Terrorists can harness the power of drones and other emerging technologies with the help of state sponsors, as with the case of Hezbollah and Iran, or by learning on their own. The barriers to entry for individuals and small groups determined to learn the intricacies of small unmanned aerial systems are incredibly low. The Internet provides a bevy of ‘do-it-yourself’ manuals for mastering drones and an array of commercial-off-the-shelf technologies. A ‘black swan’ event—something that has a low likelihood of occurring but has significant consequences if it does—is an attack where terrorists use drones to disperse chemical or biological agents against civilians in a crowded location. Al-Qaeda and other millenarian groups have long sought to execute such an attack, perhaps modeled on the 1995 Tokyo sarin gas attack launched by Aum Shinrikyo. That attack killed a dozen people, but achieved the attackers’ primary objective of perpetuating the psychological dimension of terrorism.
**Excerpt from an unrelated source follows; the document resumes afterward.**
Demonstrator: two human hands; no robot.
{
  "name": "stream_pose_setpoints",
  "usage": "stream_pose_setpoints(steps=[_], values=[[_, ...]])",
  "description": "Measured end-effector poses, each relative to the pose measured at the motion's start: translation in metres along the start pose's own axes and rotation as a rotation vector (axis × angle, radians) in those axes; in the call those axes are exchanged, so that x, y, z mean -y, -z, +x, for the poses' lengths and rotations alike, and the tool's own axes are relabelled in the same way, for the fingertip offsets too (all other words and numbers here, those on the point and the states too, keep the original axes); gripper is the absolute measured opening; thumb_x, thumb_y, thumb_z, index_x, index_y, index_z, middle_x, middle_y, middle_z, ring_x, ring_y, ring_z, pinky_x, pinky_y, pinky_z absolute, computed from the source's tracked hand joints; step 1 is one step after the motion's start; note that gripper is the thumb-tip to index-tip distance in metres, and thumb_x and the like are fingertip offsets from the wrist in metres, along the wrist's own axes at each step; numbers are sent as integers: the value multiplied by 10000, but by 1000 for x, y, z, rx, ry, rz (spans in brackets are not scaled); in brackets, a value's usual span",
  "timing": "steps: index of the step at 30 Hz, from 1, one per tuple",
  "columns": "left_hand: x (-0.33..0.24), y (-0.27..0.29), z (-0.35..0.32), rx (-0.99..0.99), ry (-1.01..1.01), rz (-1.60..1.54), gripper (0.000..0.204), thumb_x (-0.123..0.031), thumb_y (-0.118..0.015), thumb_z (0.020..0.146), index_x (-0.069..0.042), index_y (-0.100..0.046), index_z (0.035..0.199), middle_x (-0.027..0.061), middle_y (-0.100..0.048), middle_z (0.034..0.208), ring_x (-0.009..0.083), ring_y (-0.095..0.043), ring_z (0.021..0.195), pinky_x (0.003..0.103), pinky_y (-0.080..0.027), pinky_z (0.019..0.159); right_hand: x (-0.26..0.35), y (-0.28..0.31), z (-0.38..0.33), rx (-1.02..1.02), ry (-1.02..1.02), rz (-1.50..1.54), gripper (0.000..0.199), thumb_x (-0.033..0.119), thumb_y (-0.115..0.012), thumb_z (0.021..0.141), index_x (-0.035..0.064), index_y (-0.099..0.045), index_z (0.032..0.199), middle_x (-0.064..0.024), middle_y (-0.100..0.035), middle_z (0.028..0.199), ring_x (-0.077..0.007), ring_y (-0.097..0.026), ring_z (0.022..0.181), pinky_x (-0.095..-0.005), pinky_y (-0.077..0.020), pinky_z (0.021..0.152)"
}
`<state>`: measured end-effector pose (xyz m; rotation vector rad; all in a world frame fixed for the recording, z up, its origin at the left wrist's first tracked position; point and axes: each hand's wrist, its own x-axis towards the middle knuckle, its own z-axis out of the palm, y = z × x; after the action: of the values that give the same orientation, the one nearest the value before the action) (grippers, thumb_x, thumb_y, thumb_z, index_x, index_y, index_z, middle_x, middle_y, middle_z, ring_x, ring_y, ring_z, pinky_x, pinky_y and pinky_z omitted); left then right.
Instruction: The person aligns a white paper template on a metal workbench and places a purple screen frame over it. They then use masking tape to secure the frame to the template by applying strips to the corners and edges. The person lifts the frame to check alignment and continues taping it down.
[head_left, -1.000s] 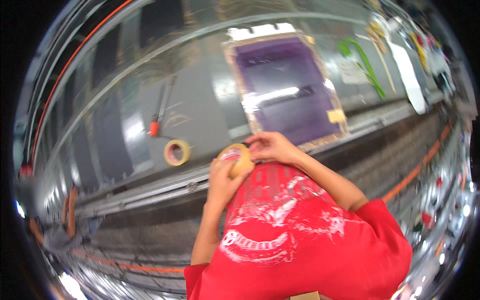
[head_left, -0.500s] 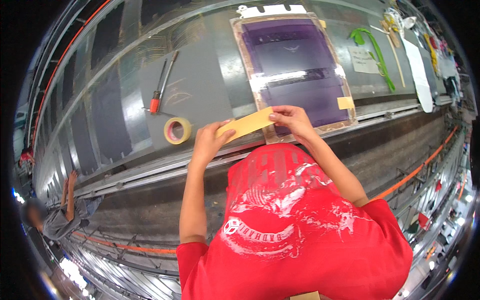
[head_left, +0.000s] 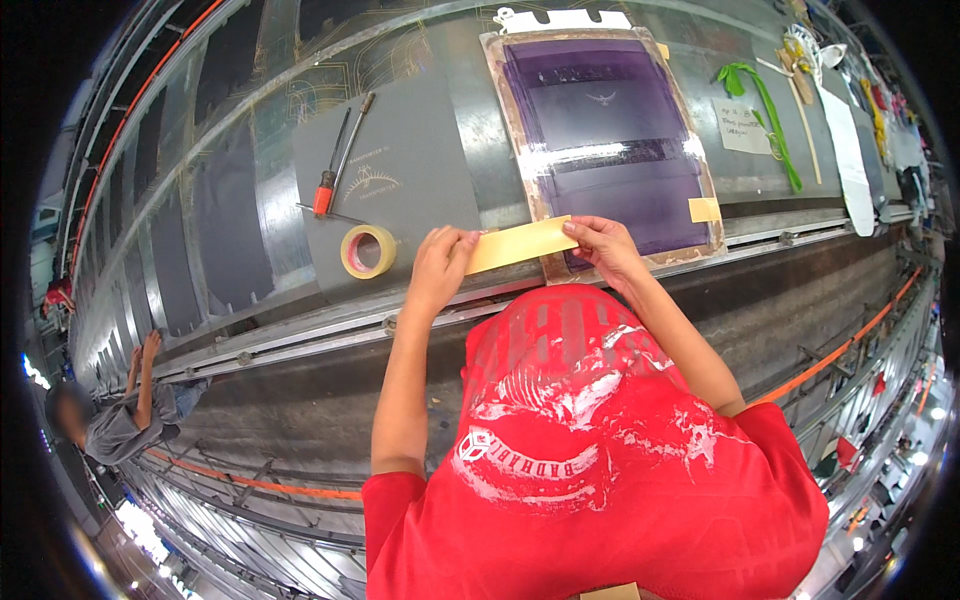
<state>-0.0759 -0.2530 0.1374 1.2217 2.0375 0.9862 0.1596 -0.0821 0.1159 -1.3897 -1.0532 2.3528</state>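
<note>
A strip of yellow masking tape (head_left: 518, 248) is stretched between my two hands in front of the table edge. My left hand (head_left: 440, 266) pinches its left end, and my right hand (head_left: 606, 248) pinches the right end. Just beyond the strip lies a screen printing frame (head_left: 528, 165) with a purple mesh; the strip overlaps its near left corner in view, though contact cannot be told. A small yellow tape piece (head_left: 704, 210) sticks to the frame's right side. The roll of tape (head_left: 350, 251) rests to the left of my left hand.
A red-handled screwdriver (head_left: 325, 192) lies on grey printed material (head_left: 430, 150) beside another thin tool. To the right are a handwritten paper note (head_left: 742, 128), a green strap (head_left: 768, 110) and white strips. A metal rail (head_left: 390, 325) edges the table. Another person (head_left: 130, 425) stands far left.
The tape strip has turned closer to level, and both hands have shifted slightly right in the picture. The table and its items have also shifted a little as the view moved.
</note>
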Motion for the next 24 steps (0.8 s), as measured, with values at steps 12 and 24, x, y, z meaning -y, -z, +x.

The sheer ubiquity of future private-sector commercial and personal use of drones will lead to a highly congested airspace, which could allow terrorists to camouflage their drones amidst the regular air traffic that comes to define major cities and urban areas. Moreover, it is not only drones that terrorist will seek to exploit in the future: other emerging technologies will likely prove attractive to terrorists as well. These include virtual currencies, new advances in encrypted communications, and artificial intelligence. 3-D printing, or additive manufacturing, has been used by individuals to print various weapons that are difficult to trace. Furthermore, what is worrisome is not simply the use of technologies in isolation, but the combination of these technologies coupled in real-time with an actual kinetic attack that could prove overwhelming for law enforcement, intelligence services, and security forces.
What the case in Denmark shows is that terrorist groups will continue to seek access to advanced weaponry and disruptive technologies. The relative ease with which commercial off-the-shelf technologies can be obtained is of obvious concern to governments. In August, there was an assassination attempt against Venezuelan President Nicolas Maduro using two armed drones. The attempt failed but the potential implications are enormous. Crafting an adequate defense to combat this threat will require sustained coordination at multiple levels of government. Current countermeasures include electronic jamming, but this response is far from foolproof. What’s more, it is often unavailable to law enforcement and security services at local levels, where this threat is likely to be most acute. As has occurred in other areas, the proliferation and advance of new technologies typically outpaces the laws and policies designed to govern them.